What the task asks: Only an exact repetition of all the entries will be accepted.

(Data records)
========

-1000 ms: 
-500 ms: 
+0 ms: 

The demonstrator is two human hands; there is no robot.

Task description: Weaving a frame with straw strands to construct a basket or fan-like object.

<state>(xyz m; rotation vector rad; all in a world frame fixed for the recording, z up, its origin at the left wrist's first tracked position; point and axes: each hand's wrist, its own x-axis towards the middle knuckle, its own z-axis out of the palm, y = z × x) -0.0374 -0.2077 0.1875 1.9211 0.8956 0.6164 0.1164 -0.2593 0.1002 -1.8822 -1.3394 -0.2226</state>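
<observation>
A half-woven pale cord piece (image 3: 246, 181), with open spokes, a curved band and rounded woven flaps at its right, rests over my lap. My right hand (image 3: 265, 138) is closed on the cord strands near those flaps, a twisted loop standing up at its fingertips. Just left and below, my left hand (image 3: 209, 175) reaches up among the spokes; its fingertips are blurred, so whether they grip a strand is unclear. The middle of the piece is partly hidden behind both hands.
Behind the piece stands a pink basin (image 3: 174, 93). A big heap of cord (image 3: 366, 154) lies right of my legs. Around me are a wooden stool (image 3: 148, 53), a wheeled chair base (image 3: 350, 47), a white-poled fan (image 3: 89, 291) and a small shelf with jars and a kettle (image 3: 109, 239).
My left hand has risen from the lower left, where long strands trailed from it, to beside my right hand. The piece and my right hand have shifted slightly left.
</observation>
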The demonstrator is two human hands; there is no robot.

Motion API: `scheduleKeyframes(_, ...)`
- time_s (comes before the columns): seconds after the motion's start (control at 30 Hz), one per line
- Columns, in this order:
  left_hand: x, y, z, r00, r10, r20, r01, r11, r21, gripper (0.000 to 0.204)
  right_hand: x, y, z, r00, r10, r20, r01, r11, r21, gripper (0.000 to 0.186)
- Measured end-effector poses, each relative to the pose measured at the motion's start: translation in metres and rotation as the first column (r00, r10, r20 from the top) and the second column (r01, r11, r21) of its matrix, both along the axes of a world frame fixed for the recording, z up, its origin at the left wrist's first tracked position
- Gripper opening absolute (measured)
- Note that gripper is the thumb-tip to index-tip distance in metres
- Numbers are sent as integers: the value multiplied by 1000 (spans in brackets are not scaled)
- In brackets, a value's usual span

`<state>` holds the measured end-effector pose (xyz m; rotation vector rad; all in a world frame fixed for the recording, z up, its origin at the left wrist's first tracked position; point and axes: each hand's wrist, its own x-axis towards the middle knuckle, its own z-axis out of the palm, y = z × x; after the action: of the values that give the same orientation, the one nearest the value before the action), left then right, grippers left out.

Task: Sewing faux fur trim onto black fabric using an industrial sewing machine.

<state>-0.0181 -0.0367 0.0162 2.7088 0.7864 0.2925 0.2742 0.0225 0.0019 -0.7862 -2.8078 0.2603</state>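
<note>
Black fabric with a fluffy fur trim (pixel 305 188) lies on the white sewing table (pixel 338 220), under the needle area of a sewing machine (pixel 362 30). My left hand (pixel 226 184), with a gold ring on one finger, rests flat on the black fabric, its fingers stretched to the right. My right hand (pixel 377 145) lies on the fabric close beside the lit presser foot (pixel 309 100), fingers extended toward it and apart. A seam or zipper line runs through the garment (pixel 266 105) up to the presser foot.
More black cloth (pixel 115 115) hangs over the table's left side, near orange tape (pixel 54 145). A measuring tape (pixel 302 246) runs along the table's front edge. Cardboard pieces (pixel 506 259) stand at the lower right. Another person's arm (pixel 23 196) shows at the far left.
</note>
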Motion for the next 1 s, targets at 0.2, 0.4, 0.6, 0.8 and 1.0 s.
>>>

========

Answer:
-1000 ms: 
-500 ms: 
+0 ms: 

The demonstrator is two human hands; there is no robot.

Task description: Weaving a frame with straw strands to construct a basket or fan-like object.

<state>(xyz m; rotation vector rad; all in a world frame fixed for the recording, z up, its origin at the left wrist's first tracked position; point and axes: each hand's wrist, its own x-axis towards the middle knuckle, its own z-axis out of the palm, y = z × x) -0.0374 -0.2077 0.1875 1.9211 0.8956 0.6164 0.1164 -0.2593 0.1002 -1.8822 -1.3394 -0.2226</state>
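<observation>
A half-woven pale cord piece (image 3: 246, 181), with open spokes, a curved band and rounded woven flaps at its right, rests over my lap. My right hand (image 3: 265, 138) is closed on the cord strands near those flaps, a twisted loop standing up at its fingertips. Just left and below, my left hand (image 3: 209, 175) reaches up among the spokes; its fingertips are blurred, so whether they grip a strand is unclear. The middle of the piece is partly hidden behind both hands.
Behind the piece stands a pink basin (image 3: 174, 93). A big heap of cord (image 3: 366, 154) lies right of my legs. Around me are a wooden stool (image 3: 148, 53), a wheeled chair base (image 3: 350, 47), a white-poled fan (image 3: 89, 291) and a small shelf with jars and a kettle (image 3: 109, 239).
My left hand has risen from the lower left, where long strands trailed from it, to beside my right hand. The piece and my right hand have shifted slightly left.
</observation>
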The demonstrator is two human hands; there is no robot.

Motion API: `scheduleKeyframes(_, ...)`
- time_s (comes before the columns): seconds after the motion's start (control at 30 Hz), one per line
- Columns, in this order:
  left_hand: x, y, z, r00, r10, r20, r01, r11, r21, gripper (0.000 to 0.204)
  right_hand: x, y, z, r00, r10, r20, r01, r11, r21, gripper (0.000 to 0.186)
- Measured end-effector poses, each relative to the pose measured at the motion's start: translation in metres and rotation as the first column (r00, r10, r20 from the top) and the second column (r01, r11, r21) of its matrix, both along the axes of a world frame fixed for the recording, z up, its origin at the left wrist's first tracked position
- Gripper opening absolute (measured)
- Note that gripper is the thumb-tip to index-tip distance in metres
- Numbers are sent as integers: the value multiplied by 1000 (spans in brackets are not scaled)
- In brackets, a value's usual span

`<state>` holds the measured end-effector pose (xyz m; rotation vector rad; all in a world frame fixed for the recording, z up, its origin at the left wrist's first tracked position; point and axes: each hand's wrist, its own x-axis towards the middle knuckle, its own z-axis out of the palm, y = z × x; after the action: of the values that give the same orientation, the one nearest the value before the action), left then right, grippers left out.

Task: Sewing faux fur trim onto black fabric using an industrial sewing machine.

<state>-0.0181 -0.0367 0.0162 2.7088 0.7864 0.2925 0.2742 0.0225 0.0019 -0.7862 -2.8078 0.2603</state>
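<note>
Black fabric with a fluffy fur trim (pixel 305 188) lies on the white sewing table (pixel 338 220), under the needle area of a sewing machine (pixel 362 30). My left hand (pixel 226 184), with a gold ring on one finger, rests flat on the black fabric, its fingers stretched to the right. My right hand (pixel 377 145) lies on the fabric close beside the lit presser foot (pixel 309 100), fingers extended toward it and apart. A seam or zipper line runs through the garment (pixel 266 105) up to the presser foot.
More black cloth (pixel 115 115) hangs over the table's left side, near orange tape (pixel 54 145). A measuring tape (pixel 302 246) runs along the table's front edge. Cardboard pieces (pixel 506 259) stand at the lower right. Another person's arm (pixel 23 196) shows at the far left.
</note>
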Motion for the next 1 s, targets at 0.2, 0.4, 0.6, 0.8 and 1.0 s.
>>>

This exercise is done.